__WORK TO BE COMPLETED__
Please print the data shown below without any alteration.

PROVIDED MATERIAL Start Marker

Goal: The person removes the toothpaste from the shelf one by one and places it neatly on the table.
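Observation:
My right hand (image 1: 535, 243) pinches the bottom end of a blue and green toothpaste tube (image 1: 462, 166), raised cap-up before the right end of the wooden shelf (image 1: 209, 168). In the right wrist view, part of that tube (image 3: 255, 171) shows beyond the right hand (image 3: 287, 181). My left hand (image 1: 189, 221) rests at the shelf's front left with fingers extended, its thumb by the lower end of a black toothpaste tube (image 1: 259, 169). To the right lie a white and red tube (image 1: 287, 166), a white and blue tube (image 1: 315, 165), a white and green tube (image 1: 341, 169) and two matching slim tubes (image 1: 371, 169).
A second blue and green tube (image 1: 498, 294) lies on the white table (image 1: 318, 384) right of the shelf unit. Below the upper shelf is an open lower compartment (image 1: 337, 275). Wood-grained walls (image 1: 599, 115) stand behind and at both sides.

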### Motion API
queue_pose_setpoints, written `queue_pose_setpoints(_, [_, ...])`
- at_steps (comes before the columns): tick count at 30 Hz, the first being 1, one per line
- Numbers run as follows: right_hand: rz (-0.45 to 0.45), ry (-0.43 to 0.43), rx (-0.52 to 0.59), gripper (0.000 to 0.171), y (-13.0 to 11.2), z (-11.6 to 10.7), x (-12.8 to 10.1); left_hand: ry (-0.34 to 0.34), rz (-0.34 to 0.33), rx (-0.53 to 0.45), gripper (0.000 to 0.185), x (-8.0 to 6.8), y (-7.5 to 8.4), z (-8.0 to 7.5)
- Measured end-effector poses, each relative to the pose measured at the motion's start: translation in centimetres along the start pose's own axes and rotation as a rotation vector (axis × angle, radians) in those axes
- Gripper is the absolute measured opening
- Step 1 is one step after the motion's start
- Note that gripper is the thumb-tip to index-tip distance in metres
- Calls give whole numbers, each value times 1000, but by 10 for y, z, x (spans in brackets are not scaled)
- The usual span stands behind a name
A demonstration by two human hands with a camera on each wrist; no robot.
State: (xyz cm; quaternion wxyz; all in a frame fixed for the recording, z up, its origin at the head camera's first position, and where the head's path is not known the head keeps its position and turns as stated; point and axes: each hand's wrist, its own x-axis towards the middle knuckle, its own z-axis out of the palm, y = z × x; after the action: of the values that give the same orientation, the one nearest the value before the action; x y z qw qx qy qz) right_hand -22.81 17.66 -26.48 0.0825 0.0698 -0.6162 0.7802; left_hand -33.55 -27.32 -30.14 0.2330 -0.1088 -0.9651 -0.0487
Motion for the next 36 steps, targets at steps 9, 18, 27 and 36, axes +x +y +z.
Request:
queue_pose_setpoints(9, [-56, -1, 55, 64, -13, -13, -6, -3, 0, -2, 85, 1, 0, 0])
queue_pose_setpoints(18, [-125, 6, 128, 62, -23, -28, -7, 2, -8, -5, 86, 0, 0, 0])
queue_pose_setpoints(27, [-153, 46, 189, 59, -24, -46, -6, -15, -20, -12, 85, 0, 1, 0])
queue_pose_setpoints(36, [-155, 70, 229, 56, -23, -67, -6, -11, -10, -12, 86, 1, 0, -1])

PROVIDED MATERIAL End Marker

__SOLUTION TO THIS EXERCISE__
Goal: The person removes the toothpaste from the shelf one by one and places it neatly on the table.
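Observation:
My right hand (image 1: 535, 243) pinches the bottom end of a blue and green toothpaste tube (image 1: 462, 166), raised cap-up before the right end of the wooden shelf (image 1: 209, 168). In the right wrist view, part of that tube (image 3: 255, 171) shows beyond the right hand (image 3: 287, 181). My left hand (image 1: 189, 221) rests at the shelf's front left with fingers extended, its thumb by the lower end of a black toothpaste tube (image 1: 259, 169). To the right lie a white and red tube (image 1: 287, 166), a white and blue tube (image 1: 315, 165), a white and green tube (image 1: 341, 169) and two matching slim tubes (image 1: 371, 169).
A second blue and green tube (image 1: 498, 294) lies on the white table (image 1: 318, 384) right of the shelf unit. Below the upper shelf is an open lower compartment (image 1: 337, 275). Wood-grained walls (image 1: 599, 115) stand behind and at both sides.
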
### Motion API
queue_pose_setpoints, written `queue_pose_setpoints(_, [_, ...])`
- at_steps (comes before the columns): tick count at 30 Hz, the first being 1, one per line
- Numbers run as follows: right_hand: rz (-0.45 to 0.45), ry (-0.43 to 0.43), rx (-0.52 to 0.59), gripper (0.000 to 0.171), y (-13.0 to 11.2), z (-11.6 to 10.7), x (-12.8 to 10.1); left_hand: ry (-0.34 to 0.34), rz (-0.34 to 0.33), rx (-0.53 to 0.45), gripper (0.000 to 0.185), x (-8.0 to 6.8), y (-7.5 to 8.4), z (-8.0 to 7.5)
- Measured end-effector poses, each relative to the pose measured at the motion's start: translation in centimetres along the start pose's own axes and rotation as a rotation vector (axis × angle, radians) in those axes
- Gripper is the absolute measured opening
- Step 1 is one step after the motion's start
- Note that gripper is the thumb-tip to index-tip distance in metres
- Calls give whole numbers, each value times 1000, but by 10 for y, z, x (spans in brackets are not scaled)
- The usual span stands behind a name
A demonstration by two human hands with a camera on each wrist; no robot.
State: (xyz cm; quaternion wxyz; all in a frame fixed for the recording, z up, its origin at the head camera's first position, and where the head's path is not known the head keeps its position and turns as stated; point and axes: each hand's wrist, its own x-axis towards the middle knuckle, its own z-axis out of the palm, y = z × x; after the action: of the values that give the same orientation, the one nearest the value before the action; x y z qw qx qy qz) right_hand -22.81 17.66 -26.48 0.0825 0.0698 -0.6162 0.7802; left_hand -33.55 -27.32 -30.14 0.2330 -0.1088 -0.9651 -0.0487
Motion for the next 36 steps, targets at steps 9, 18, 27 and 36, axes +x +y +z.
Request:
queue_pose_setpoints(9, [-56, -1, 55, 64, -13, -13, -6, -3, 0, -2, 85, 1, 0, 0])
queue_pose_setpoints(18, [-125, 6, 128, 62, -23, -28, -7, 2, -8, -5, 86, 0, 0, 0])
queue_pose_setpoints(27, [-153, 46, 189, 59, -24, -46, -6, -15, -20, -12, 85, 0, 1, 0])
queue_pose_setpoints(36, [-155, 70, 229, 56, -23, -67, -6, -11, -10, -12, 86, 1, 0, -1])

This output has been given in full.